To practise I Fu Shou you will need a partner to practise with. Having found a willing participant you stand facing each other with the right foot ahead of the left, both knees are bent slightly with the body weight evenly distributed between both legs. The right foot is placed so that the instep of the right foot is close to, but not touching, the instep of your partner’s right foot. Then the right hand is raised in front of the chest, so that when your partner does the same the back of your wrists lightly touch together. The body can move in any desired direction but the feet must remain stationary at all times. If you have to lift your toes or heel off the floor, or move either foot in any direction, then you are considered to have lost control of your balance. Later, when some skill has been developed, the students will move the feet, but only to set patterns as instructed. This training is only taught to advanced students.

The contact through the hands can be varied to any part of the arm, which includes the fingers, hand, all of the arm, the shoulder and the shoulder blade. Another rule is that contact must – never be broken.
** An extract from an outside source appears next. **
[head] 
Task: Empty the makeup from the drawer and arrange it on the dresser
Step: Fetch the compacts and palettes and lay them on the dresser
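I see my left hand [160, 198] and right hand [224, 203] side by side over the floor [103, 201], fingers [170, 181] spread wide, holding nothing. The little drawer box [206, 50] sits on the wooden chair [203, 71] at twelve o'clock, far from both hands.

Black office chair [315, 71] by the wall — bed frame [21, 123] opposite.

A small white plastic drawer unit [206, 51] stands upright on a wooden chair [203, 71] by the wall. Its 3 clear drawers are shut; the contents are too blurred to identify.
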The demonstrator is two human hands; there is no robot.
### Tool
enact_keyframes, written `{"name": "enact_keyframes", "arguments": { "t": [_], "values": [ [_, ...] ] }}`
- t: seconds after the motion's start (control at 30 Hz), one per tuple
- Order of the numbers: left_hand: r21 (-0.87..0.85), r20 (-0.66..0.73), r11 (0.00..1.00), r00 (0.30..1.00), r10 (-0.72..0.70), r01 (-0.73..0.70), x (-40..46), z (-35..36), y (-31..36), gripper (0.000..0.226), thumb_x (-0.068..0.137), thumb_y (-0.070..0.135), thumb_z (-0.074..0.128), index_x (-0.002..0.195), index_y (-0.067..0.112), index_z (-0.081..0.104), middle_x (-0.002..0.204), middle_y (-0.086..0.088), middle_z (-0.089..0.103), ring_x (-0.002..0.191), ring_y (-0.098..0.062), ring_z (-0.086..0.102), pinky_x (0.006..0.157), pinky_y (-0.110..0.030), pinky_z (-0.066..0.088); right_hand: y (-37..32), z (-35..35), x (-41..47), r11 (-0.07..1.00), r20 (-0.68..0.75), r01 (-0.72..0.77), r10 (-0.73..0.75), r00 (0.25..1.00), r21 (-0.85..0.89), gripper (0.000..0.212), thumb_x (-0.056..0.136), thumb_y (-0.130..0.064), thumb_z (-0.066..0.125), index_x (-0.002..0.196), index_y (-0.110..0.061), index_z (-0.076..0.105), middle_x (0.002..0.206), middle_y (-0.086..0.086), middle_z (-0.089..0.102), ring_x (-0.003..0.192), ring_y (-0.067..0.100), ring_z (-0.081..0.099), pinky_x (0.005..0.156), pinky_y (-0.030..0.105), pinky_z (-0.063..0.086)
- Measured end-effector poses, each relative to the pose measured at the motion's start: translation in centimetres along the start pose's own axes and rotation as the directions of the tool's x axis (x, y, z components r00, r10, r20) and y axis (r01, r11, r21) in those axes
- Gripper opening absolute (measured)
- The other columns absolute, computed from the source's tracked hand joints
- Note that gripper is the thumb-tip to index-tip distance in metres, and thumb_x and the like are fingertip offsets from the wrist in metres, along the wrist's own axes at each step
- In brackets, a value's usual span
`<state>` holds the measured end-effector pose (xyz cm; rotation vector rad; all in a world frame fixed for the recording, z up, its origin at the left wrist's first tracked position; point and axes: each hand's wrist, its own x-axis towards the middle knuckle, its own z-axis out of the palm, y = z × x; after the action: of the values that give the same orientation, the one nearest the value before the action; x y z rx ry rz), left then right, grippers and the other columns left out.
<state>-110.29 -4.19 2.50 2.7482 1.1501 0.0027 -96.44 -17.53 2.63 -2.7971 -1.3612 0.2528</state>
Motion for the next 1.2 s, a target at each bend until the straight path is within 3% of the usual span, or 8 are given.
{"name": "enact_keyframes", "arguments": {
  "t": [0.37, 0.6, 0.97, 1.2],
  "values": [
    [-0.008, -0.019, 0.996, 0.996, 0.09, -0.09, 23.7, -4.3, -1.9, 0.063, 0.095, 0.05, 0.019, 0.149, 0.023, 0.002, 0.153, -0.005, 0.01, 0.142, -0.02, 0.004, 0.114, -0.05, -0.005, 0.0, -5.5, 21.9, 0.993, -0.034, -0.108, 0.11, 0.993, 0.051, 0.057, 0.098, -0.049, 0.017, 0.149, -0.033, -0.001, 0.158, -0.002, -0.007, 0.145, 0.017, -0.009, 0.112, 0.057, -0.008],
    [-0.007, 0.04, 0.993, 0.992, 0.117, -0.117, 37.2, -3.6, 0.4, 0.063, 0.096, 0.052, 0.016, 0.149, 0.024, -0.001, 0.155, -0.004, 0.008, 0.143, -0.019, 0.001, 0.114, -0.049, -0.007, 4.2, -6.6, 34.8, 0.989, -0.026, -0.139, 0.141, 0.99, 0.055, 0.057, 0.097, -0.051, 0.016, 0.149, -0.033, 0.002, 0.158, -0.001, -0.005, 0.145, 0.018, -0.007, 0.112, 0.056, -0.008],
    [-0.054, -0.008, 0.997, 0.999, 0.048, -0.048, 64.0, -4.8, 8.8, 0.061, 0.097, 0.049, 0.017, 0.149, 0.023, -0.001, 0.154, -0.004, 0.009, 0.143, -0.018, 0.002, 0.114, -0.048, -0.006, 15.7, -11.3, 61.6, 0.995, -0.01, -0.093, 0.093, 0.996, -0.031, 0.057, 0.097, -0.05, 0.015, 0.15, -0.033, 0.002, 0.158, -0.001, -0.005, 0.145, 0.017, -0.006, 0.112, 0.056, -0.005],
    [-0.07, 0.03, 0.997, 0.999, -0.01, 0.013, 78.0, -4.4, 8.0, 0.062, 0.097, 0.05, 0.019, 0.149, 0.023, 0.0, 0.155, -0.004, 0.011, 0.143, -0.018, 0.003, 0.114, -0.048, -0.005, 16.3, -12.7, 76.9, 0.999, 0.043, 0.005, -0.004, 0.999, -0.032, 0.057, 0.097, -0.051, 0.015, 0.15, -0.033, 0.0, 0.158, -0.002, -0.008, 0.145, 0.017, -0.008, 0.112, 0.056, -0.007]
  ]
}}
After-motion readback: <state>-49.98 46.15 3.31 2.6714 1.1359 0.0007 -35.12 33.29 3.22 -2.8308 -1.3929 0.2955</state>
You can slide the hand up and down your partner’s arms or rotate around them, even change hands if you wish, although initially only one hand is usually used – until you gain a little experience. When two hands are brought into play only one hand should be in contact at any one time, and if you wish to change hands, the second hand must always make contact before you remove the first so that contact is maintained throughout.

The object of the I Fu Shou exercise is to upset your partner’s balance. This is not because it is a competition with a winner and a loser. Although sadly I see that ‘Pushing Hands competitions’, with some Tai Chi Organisations subsequently advertising that one of their students won this or that section, presumably in the belief that this will attract more students to their organisation. The type of students that this attracts are the ones who want to win competitions and show off in front of a crowd. I feel this is a retrograde step that moves away from the spirit of Tai Chi. I do not consider that I Fu Shou should be presented as a form of competition, which inevitably breeds a winner and a loser. I consider it to be a voyage of self- discovery. The practice of which will enable the practitioner to develop a heightened state of awareness, firstly of themselves, then of others they come into contact with. There is nothing to lose but your ego. And the prize to be won is humility.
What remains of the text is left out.